Repeat precisely the span of lines below that opens with the line containing "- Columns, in" and closes with the line containing "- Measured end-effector", both included.

Information shown:
==================================================

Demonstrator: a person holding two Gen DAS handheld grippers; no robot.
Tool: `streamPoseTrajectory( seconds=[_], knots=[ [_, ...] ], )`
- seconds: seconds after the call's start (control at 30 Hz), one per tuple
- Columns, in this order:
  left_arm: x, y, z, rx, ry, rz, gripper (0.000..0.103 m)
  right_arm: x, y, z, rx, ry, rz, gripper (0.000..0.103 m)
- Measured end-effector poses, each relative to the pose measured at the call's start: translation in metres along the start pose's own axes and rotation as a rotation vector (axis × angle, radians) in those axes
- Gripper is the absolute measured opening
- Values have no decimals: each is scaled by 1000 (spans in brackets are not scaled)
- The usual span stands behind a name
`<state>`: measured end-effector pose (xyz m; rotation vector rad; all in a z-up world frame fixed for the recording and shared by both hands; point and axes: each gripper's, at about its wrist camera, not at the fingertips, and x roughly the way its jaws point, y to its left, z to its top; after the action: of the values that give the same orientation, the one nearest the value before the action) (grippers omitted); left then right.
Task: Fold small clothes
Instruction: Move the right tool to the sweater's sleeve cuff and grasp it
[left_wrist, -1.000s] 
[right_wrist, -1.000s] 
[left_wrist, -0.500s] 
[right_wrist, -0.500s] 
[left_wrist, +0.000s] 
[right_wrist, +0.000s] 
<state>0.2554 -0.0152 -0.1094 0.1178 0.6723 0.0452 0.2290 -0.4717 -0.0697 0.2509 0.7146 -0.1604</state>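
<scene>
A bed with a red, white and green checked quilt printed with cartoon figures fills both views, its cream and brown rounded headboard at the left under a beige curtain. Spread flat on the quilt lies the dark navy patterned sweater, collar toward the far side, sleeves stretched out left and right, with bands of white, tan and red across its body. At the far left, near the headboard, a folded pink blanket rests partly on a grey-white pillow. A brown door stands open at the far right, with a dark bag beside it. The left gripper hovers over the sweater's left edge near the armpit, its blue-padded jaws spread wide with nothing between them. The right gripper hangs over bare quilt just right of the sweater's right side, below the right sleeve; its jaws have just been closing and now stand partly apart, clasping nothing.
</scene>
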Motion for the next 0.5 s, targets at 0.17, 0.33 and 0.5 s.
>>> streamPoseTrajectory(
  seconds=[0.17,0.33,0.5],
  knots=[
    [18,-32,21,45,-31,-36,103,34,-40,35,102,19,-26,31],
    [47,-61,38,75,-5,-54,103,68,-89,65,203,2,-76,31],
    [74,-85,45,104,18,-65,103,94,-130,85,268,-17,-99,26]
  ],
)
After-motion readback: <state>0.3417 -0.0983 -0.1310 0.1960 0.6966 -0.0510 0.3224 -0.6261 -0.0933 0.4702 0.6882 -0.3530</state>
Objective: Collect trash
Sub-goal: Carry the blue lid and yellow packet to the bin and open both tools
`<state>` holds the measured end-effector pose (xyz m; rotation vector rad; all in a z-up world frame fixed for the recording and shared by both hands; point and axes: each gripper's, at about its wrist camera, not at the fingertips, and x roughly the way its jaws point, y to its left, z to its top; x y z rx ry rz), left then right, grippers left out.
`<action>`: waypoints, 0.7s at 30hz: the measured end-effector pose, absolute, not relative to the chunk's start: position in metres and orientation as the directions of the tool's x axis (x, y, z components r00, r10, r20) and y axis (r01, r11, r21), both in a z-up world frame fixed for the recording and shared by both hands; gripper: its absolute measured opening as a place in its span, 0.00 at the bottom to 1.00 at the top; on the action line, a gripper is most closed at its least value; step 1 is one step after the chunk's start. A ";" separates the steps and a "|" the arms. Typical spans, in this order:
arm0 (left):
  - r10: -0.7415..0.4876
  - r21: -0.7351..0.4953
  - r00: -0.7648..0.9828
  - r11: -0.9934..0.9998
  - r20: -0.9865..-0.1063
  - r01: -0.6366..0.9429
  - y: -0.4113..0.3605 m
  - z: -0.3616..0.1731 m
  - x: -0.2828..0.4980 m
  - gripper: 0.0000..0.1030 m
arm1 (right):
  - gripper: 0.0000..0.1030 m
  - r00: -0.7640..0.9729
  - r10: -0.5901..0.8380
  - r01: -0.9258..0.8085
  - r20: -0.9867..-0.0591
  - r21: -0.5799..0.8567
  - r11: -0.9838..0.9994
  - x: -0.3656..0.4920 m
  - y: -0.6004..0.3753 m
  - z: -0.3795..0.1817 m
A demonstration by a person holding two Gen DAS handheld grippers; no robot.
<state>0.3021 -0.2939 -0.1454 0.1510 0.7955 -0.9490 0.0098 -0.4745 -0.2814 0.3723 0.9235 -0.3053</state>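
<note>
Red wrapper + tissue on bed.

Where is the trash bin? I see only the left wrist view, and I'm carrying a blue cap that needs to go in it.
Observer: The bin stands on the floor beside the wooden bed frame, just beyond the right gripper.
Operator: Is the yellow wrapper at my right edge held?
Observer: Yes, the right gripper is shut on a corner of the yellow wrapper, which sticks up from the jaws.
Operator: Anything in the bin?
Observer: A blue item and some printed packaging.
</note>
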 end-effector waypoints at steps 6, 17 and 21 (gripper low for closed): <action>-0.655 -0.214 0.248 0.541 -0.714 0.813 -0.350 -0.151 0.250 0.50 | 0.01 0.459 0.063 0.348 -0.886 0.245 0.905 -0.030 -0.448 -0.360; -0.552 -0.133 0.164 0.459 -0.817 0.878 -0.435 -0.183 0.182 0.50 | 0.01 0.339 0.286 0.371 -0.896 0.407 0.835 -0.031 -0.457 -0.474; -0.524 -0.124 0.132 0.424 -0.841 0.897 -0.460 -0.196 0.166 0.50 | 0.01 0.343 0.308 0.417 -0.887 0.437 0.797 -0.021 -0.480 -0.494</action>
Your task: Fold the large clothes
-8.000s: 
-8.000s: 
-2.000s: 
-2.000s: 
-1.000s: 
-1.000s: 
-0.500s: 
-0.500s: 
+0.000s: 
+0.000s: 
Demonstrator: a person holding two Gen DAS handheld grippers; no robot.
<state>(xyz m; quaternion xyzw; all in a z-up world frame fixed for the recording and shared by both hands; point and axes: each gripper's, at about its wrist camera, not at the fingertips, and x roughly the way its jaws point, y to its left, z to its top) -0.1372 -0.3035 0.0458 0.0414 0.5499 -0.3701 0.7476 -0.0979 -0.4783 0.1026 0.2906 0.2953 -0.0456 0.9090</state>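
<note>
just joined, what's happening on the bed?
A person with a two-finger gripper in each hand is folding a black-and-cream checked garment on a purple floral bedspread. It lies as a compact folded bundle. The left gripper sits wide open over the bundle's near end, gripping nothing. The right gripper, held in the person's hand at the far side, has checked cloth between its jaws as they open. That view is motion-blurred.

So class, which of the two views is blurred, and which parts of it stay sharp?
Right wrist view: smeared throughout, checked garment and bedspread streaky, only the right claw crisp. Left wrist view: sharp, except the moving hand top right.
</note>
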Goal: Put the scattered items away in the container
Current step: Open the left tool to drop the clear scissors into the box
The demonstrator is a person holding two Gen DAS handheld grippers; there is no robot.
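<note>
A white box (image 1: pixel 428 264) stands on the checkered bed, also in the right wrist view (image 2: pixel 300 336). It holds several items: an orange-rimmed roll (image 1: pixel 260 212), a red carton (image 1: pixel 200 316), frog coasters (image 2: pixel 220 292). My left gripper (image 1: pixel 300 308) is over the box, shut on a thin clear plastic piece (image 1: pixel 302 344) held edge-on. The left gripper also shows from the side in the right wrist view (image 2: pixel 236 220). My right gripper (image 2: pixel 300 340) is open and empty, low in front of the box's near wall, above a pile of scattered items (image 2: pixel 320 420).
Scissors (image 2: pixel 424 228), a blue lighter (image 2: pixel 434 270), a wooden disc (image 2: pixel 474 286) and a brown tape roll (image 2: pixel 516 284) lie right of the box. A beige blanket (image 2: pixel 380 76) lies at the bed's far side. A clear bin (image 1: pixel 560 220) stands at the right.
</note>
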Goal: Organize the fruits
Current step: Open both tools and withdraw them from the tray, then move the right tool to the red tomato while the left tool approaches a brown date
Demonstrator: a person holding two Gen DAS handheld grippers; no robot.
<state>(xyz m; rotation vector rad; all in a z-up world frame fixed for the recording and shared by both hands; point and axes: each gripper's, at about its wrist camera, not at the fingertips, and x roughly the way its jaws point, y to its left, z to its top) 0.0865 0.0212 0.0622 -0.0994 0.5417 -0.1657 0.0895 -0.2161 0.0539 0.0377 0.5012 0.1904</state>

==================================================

Response area:
- Columns, in this order:
  left_arm: x, y, z, rx, ry, rz, gripper (0.000..0.103 m)
  right_arm: x, y, z, rx, ry, rz, gripper (0.000..0.103 m)
- Measured end-effector poses, each relative to the pose measured at the call's start: translation in metres along the start pose's own axes and rotation as a rotation vector (axis × angle, radians) in those axes

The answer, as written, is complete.